浜松市を本拠にする社会人野球ヤマハにスピードスターが加わる。16日、東北福祉大の鈴木光外野手(4年=会津)ら、来季の新加入選手を発表。鈴木は50メートルを5秒7で走り、速さでは、ドラフト楽天1位のオコエ瑠偉(関東第一)にも勝る。優勝3回を含む都市対抗野球出場38度、日本選手権出場22度を誇る名門で走塁に磨きをかけ、2年後のプロ入りへの足掛かりにする。

 2年秋から4年春まで仙台6大学リーグ4季連続最多盗塁賞(盗塁王)を獲得し、プロも注目した鈴木がヤマハ入りする。今秋のリーグ戦は左太もも裏の肉離れが響き、5季連続盗塁王は逃したが、「2年後のプロ入りが第1目標。そこを目指している」と話した。

 50メートル5秒7。その速さは、今夏の甲子園を沸かせたオコエ(5秒96)に勝る。だが、今春のリーグ戦は2位で全国大学選手権出場を逃した。「全国に出て名前を売りたかったですね。打撃も思うようにいかず、ここでひと区切りと思って」。この時期からプロ入り前に社会人でステップアップする決意を固めた。
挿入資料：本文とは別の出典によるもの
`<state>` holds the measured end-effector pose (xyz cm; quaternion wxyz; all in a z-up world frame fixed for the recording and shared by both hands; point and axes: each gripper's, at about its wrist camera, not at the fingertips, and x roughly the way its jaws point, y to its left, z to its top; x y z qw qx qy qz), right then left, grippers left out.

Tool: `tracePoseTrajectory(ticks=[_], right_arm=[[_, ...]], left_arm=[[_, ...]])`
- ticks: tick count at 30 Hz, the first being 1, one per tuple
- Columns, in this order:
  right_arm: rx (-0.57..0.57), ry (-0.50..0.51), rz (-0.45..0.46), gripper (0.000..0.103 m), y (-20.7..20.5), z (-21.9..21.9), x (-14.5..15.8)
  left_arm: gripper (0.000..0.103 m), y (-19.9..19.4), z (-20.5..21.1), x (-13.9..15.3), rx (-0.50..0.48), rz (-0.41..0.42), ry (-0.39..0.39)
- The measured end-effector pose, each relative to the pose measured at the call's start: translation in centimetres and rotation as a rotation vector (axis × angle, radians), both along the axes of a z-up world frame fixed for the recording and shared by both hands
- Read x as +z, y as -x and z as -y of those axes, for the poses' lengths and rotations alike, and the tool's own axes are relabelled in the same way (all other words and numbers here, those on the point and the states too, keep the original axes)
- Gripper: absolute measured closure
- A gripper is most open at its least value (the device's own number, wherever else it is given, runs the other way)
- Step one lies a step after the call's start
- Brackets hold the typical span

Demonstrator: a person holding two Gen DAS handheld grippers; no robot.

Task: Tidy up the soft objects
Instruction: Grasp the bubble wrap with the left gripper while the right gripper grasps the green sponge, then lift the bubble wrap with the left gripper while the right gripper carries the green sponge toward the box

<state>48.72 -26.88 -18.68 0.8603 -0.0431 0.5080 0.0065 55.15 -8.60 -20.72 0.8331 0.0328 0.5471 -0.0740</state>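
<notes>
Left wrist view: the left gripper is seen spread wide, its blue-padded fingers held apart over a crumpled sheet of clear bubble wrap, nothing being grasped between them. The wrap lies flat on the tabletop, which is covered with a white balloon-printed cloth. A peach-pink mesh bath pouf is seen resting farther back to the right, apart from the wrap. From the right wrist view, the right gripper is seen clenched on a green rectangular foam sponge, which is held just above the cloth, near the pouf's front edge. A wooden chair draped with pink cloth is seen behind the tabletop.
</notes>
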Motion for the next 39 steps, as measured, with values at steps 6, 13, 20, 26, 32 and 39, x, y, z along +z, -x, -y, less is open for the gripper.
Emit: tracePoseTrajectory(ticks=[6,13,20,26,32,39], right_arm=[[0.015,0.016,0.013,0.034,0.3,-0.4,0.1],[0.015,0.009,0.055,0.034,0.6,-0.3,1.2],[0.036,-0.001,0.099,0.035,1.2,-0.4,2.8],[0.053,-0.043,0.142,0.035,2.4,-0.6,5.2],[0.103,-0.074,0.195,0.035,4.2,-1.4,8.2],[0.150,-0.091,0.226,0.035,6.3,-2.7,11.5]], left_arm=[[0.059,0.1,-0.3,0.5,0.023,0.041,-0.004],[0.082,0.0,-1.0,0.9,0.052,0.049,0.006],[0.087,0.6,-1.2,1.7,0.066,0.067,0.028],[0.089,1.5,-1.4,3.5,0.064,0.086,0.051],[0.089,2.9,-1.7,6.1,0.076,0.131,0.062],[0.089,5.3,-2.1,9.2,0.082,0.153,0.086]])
 8月上旬にヤマハの練習に参加した。東北福祉大OBの美甘将弘監督(41)も足の速さを知っていたが、鈴木は「どれだけアピールできるか」を意識し、チームの俊足、池田祥大(26)と30メートル走で競い先着した。同大の山路哲生総監督(49)がヤマハOBという縁もあった。

 福島屈指の進学校、会津時代は「50メートルは6秒0でした」と笑う。東北福祉大入学から、腹筋など体幹を鍛えることで0秒3タイムが縮まった。大学でこれほど速くなるのも珍しく、「走っている時に安定した力になった」と話す。左打ちでバントなどの小技もうまく、巧打で内野安打の出塁も多い。

 ヤマハの外野陣は層が厚い。「そこに、どう入っていくか」。あこがれでもあり、参考にしているのは同じ福島出身の足のスペシャリスト、巨人鈴木尚広だ。「代走で出てノーヒットで1点を取る。僕もそういうふうな走塁を」。社会人でもスピードスターになる決意だ。【久野朗】

 ◆鈴木光(すずき・ひかる)1993年(平5)4月8日、福島県会津美里町生まれ。高田中では軟式野球部と陸上部を掛け持ち。3年時の全国中学大会陸上100メートルで11秒0を記録し、4位入賞。会津高での最高成績は2年春の県大会8強。東北福祉大で優勝した14年秋に仙台6大学リーグ最優秀選手。170センチ、67キロ。右投げ左打ち。家族は祖父母、両親、兄2人。